Purification and Subfractionation of Bovine Thyrotropin and Lutropin Using Radioimmunoassays for Evaluation of the Purification Processes1

Abstract

Procedures for the group separation of bovine pituitary glycoprotein hormones, i.e., thyrotropin, lutropin, and follitropin, and for the purification and subfractionation of the first two hormones were studied. Radioimmunoassay systems specific to bovine thyrotropin and lutropin have been developed and used to evaluate these purification processes. Pituitary glycoprotein hormones were fractionally extracted with aqueous ethanol from 400 g of bovine lyophilized pituitary powder by the percolation method and purified by bioaffinity chromatog-raphy on a column of concanavalin A-Sepharose; more than 500-fold purification was achieved within 4-5 days and the estimated overall yield was close to 90% of the total extractable hormones. A mixture of thyrotropin and lutropin was obtained efficiently from this glycoprotein hormone concentrate by CM-cellulose chromatography and further fractionated by DEAE-cellulose chromatography. Although most of the lutropin was separated from thyrotropin on this chromatography, thyrotropin was always accompanied by a substantial amount of lutropin.

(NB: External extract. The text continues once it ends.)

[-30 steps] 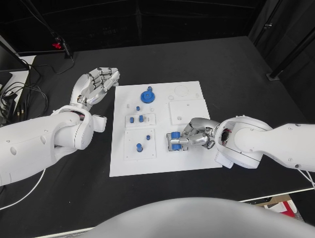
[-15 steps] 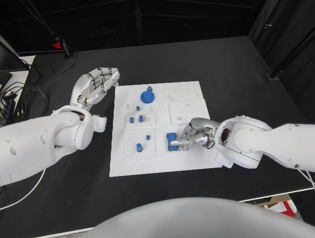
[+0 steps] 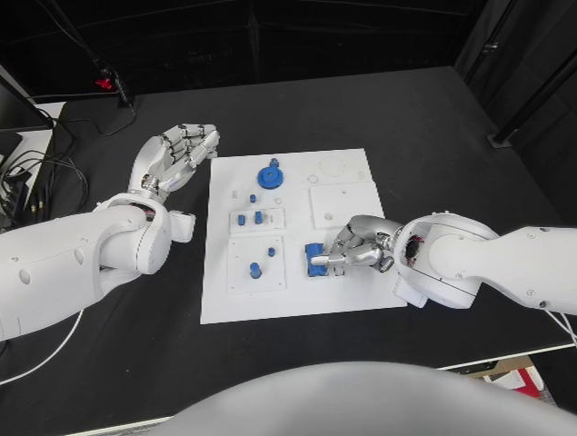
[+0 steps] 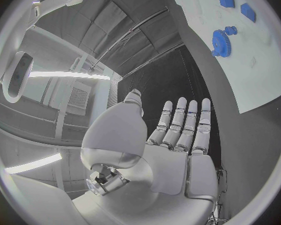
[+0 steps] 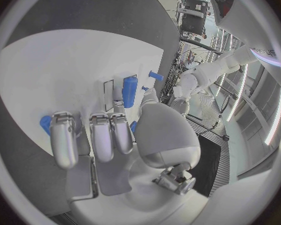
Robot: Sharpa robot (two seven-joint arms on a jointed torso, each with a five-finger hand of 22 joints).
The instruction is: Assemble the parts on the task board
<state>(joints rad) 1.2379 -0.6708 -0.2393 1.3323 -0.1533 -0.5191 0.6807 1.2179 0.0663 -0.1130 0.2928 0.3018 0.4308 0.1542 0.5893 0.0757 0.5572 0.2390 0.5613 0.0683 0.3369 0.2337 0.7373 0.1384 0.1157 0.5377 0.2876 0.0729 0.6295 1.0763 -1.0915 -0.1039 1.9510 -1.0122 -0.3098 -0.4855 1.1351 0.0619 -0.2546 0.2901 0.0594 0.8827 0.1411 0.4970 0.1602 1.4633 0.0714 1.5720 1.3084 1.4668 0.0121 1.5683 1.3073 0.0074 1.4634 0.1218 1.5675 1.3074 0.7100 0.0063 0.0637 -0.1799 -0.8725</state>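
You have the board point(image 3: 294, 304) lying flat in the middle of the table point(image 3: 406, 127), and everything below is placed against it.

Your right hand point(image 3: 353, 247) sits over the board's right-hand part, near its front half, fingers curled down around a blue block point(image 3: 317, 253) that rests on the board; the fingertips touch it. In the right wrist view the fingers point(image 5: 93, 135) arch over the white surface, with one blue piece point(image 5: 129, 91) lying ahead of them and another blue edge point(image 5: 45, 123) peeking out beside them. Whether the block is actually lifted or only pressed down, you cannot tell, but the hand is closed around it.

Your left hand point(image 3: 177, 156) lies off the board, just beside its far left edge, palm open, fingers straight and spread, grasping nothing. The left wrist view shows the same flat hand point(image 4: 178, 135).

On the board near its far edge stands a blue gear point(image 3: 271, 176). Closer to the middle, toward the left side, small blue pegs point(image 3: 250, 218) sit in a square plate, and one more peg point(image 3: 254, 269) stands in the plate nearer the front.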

On isoelectric focusing of the thyrotropin-containing fraction thus obtained, five peaks of immunologic thyrotropin with isoelectric points at pH 7.20, 7.90, 8.32, 8.60, and 8.95 were obtained; contaminating lutropin was also distributed over this pH range. Thyrotropin components completely free of lutropin could be obtained by the use of affinity chromatography on a column of immobilized anti-bovine lutropin antibodies. On the other hand, four components of bovine lutropin, completely or almost completely free of thyrotropin, were purified by isoelectric focusing of two lutropin fractions obtained by DEAE-celluIose chromatography. Their isoelectric points were distributed over a pH range of 8.2-9.0.